Other highlights, the book speaks to the myriad of social situations an older teen/young adult would find themselves in such at school, work, home, social situations with friends, interacting with the larger world and plenty about the use of social media. I loved the section on airplanes - it should be on the emergency procedures card you are asked to read before the plane takes off - it would make air travel a little less uncivilized. All-in-all the message is simply about the Golden Rule, but ah what a truly wonderful world it would be if we all truly behaved accordingly.
★ ★ ★ ★ ☆
kerri
This book is awesome but not sure who really would read it and get something out of it. I give it four stars because it's awesome, it really is, the vibe, the humor, the look of it is all something very funny, and when you're getting people to laugh you can sneak in some lessons about etiquette. But for teens? I doubt they'll get the joke. This seems like something I would give one of my friends as a joke, or as an indirect way of saying "You suck sometimes, and here's why."
★ ★ ★ ★ ★
chris pooler
Fantastic gift item. When this arrived my 14 year old swept it up and read it cover to cover, taking screen shots to text her friends. They've been talking about it all week. This breezy and entertaining guide offers some very useful tips in addition to the obvious basics. From getting drunk on "soda" at a party to asking the boss for a raise, the fake-serious tone quickly imparts useful information. I asked 14 if she learned anything she didn't know. "No, I already knew everything in this book but I can think of like, eight friends that seriously need to read it!" (Ah, the problem is never us, is it?) Delightful, tactful, and truthful this guide could be the best passive aggressive gift your grandmother ever gave you.
★ ★ ★ ★ ★
trekkein
im going to deliver divorce papers to my husband enclosed in this book. its probably to late, I don't think you can teach an old dick new tricks, but if all else fails, maybe the next wife can hit him with it.
★ ★ ★ ★ ★
rahul
How Not to Be a Dick presents everything you wish everyone already knew and apparently was never taught in the form of a grade school reader. The content is for adults though. It's light tone might be the best way to tell the dick in your life that they need to shape up. The problem is that dicks tend not to care, so the book would be wasted on them.
★ ★ ★ ★ ☆
laura casing
Quite a funny book, marketed towards young adults I feel it could also be geared towards obnoxious adults. From dealing with others in social situations to receiving criticism from an "authority figure" ... the advice does help one think before they open their mouth.
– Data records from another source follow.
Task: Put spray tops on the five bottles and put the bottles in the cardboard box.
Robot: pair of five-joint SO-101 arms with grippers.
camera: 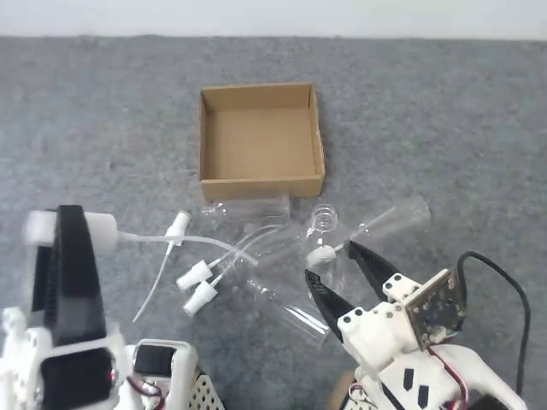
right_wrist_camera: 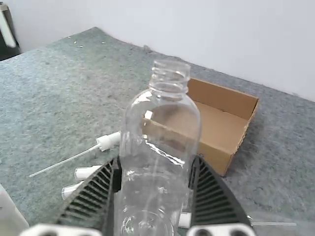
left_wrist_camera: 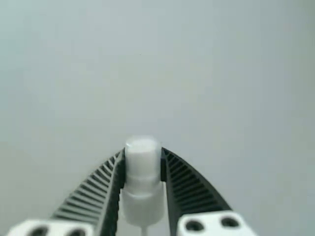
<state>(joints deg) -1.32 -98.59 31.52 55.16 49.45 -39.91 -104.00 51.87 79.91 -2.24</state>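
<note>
**Left gripper**, jaws closed on a spray top, holds it clear of the worktop. **Right gripper**, jaws clamped around a clear bottle, holds it upright, open neck uppermost, near the cardboard box. The spray top lies well left of the neck; capping likely requires aligning it along the bottle's vertical axis.

On the surface, a lying bottle rests just before the cardboard box. More bottles overlap nearer still, their number hard to tell. Loose spray tops lie before the box, leftward. Before it, rightward, the right end effector holds an upright bottle. Further leftward, the left end effector holds a spray top.
</note>
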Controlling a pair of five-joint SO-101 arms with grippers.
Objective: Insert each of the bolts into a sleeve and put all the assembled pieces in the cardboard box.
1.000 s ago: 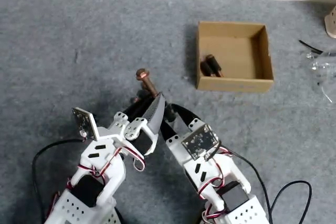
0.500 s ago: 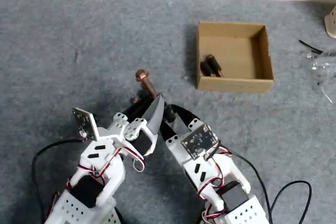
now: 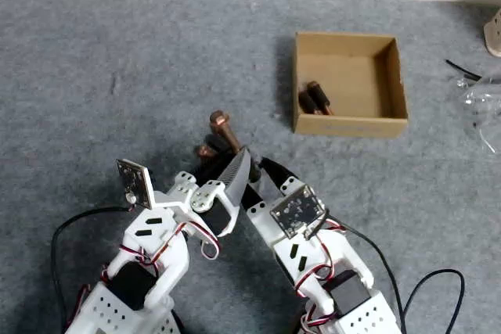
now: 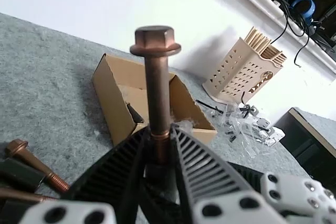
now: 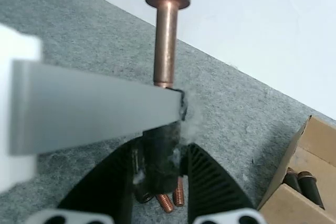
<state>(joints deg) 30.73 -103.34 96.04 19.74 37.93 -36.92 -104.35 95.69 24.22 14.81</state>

The important thing is to learn from one's mistakes and try not to continue being a dick!
★ ★ ★ ★ ☆
goldie
This book is a very practical, real life, no nonsense guide to getting along with others, particularly in a roommate setting. It's best target group would be young adults living with a roommate for the first time or young adults still living at home who want to act more like adult roommates and less like "children".